Abstraksi
Oleh: Muhammad Syamhadi
Tercatat dalam sejarah, bahwa ijtihad pernah mengalami puncak kebebasannya, tepatnya mulai setelah wafatnya Nabi sampai pada masa awal Daulah Abbasiyah, sehingga masa itu lahirlah ilmuan-ilmuan besar dan para mujtahid yang hebat seperti ulama'- ulama' madzhab. Namun pada masa setelah ini dunia ijtihad sempat mngalami stagnasi, sebab kaum muslimin disamping mengingat keterbatasan pegetahuan yang dimiliki mereka, juga beranggapan bahwa dalam memecahkan problematika hidup yang dihadapi cukup dengan ber-taqlid pada pendapat-pendapat ulama'-ulama' yang mendahului mereka. Dan dengan berkembangnya tradisi taqlid ini Islam mengalami masa keterpurukan yang berarti. Namun setelah itu bangkitlah kaum rasionalis yang menentang tradisi taqlid yang dianggap sebagai faktor kemunduran Islam dengan menggembor-gemborkan bahwa ijtihad adalah solusi terbaik. Berdasarkan ini berarti ijtihad pernah mengalami pasang surut sehingga hukum ijtihad dan taqlid menjadi perdebatan antara kaum yang memihak ijtihad dan kaum yang memihak taqlid.
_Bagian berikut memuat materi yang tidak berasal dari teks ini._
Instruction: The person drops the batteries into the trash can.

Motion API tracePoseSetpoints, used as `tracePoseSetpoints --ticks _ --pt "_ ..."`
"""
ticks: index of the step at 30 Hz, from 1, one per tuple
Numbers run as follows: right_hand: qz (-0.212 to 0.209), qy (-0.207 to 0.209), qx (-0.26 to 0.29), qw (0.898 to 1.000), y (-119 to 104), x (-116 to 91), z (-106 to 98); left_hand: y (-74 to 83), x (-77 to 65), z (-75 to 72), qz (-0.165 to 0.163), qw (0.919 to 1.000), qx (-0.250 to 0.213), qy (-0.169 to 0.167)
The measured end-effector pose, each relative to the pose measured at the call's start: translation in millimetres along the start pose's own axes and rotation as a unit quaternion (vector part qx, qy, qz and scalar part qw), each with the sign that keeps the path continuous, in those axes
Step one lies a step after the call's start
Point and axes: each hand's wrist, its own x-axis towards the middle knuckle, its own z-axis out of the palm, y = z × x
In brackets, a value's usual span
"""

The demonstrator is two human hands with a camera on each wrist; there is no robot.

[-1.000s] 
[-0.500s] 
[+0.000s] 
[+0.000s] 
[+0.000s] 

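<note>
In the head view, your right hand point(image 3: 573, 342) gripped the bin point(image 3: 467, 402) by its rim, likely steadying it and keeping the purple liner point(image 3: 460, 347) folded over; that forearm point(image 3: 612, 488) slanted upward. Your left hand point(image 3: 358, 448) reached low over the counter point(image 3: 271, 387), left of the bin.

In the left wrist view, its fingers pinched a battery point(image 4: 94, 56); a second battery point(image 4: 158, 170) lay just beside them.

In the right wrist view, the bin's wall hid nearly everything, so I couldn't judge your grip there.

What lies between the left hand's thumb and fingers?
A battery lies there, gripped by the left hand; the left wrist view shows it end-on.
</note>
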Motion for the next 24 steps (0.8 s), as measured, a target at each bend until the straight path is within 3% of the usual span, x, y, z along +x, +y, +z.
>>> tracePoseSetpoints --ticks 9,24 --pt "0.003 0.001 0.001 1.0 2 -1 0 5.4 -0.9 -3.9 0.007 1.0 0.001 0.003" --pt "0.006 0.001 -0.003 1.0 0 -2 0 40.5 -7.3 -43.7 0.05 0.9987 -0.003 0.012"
Perdebatan seperti ini juga terjadi di Indonesia.
Penelitian ini berkesimpulan bahwa hukum ijtihad dalam prespektif Nahdlatul Ulama adalah diperbolehkan bagi yang mampu, sedangkan taqlid adalah wajib bagi yang belum mampu.
Adapun hukum ijtihad dalam perspektif Muhammadiyah adalah wajib bagi yang mampu, sedangkan bagi yang belum mampu maka wajib berittiba’ pada putusan tarjih dan taqlid adalah haram.